Context Engineering: The “Successor” to Prompt Engineering
If orchestration describes how agents sequence work, context engineering shapes what flows through those agents.
Anthropic’s work on context engineering crystallized the shift: instead of obsessing over the perfect prompt, you design the environment the model operates in. That includes:
What the agent knows
How history is surfaced
Which tools it can call
What rules or policies apply
The key to success moved from being able to phrase a request to being able to provide the most relevant context associated with the request. You may think that context engineering sounds similar to RAG, and it’s not completely wrong. But context engineering focuses on the system-level orchestration of all context for an agent (rather than for a model query).
This is a more durable skill. Good context design tends to survive model upgrades, provider changes, and the addition of new tools. The most successful teams won’t be the best at crafting prompts, but the best at structuring information and constraints so ordinary prompts behave predictably and reliably.
Industry Conversations Are Changing (Again)

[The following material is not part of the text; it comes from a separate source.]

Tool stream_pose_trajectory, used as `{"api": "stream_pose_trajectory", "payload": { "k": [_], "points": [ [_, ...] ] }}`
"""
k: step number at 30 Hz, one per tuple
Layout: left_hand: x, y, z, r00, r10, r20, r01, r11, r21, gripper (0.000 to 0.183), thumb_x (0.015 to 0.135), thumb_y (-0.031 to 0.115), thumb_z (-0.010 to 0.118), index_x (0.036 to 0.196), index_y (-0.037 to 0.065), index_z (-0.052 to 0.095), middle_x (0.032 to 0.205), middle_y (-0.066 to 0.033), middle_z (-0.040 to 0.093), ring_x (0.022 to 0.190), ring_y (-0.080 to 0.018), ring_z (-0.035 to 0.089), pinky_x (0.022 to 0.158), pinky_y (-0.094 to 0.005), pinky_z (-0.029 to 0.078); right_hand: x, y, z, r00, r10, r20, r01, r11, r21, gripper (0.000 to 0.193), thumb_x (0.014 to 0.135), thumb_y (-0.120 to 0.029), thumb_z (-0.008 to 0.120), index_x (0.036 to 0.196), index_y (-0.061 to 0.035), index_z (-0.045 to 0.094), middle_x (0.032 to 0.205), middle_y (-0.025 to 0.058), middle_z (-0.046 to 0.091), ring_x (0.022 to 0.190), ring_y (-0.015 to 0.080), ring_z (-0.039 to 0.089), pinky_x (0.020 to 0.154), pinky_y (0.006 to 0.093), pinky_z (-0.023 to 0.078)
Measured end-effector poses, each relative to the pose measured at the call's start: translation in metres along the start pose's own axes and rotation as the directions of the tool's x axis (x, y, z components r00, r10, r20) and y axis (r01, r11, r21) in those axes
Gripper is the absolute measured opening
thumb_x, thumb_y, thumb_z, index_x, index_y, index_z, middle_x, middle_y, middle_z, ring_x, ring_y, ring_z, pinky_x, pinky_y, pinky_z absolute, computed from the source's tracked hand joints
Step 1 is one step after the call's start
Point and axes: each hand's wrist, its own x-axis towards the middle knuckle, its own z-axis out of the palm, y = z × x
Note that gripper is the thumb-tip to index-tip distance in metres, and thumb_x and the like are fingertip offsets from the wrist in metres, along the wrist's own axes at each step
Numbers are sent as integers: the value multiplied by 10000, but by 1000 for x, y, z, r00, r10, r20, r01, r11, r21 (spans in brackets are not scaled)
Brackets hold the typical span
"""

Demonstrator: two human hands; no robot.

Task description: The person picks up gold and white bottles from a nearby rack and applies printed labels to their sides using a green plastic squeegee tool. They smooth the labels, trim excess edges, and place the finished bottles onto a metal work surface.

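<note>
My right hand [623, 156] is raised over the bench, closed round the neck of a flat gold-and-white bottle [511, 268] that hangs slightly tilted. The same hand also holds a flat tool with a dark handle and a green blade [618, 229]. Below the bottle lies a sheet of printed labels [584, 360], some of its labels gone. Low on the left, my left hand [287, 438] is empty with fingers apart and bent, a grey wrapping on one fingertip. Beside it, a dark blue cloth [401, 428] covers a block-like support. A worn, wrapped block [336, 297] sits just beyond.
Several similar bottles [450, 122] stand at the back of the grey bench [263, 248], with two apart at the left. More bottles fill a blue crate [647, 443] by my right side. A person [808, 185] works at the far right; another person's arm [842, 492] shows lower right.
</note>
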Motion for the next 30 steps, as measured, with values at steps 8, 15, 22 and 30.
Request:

Are you able to keep up? Stay a few days off the internet and the news, you are sure to miss something (big). In 2023, enterprises were asking vendors how they keep their data secure. That hasn’t changed. They also asked how they handle hallucinations. In 2024, it was replaced by asking how they do RAG. In 2025, they are asking what agents are available. 2026 will likely be the year when they start asking about orchestration between agents and how context is defined.
As we head into 2026, the conversation feels less about what a model can do in isolation and more about how the entire system behaves when intelligence becomes part of the architecture.
🔑 In 2026, the hardest choices won’t be about models—they’ll be about orchestration ownership, context strategy, and the frameworks you’re ready to bet on.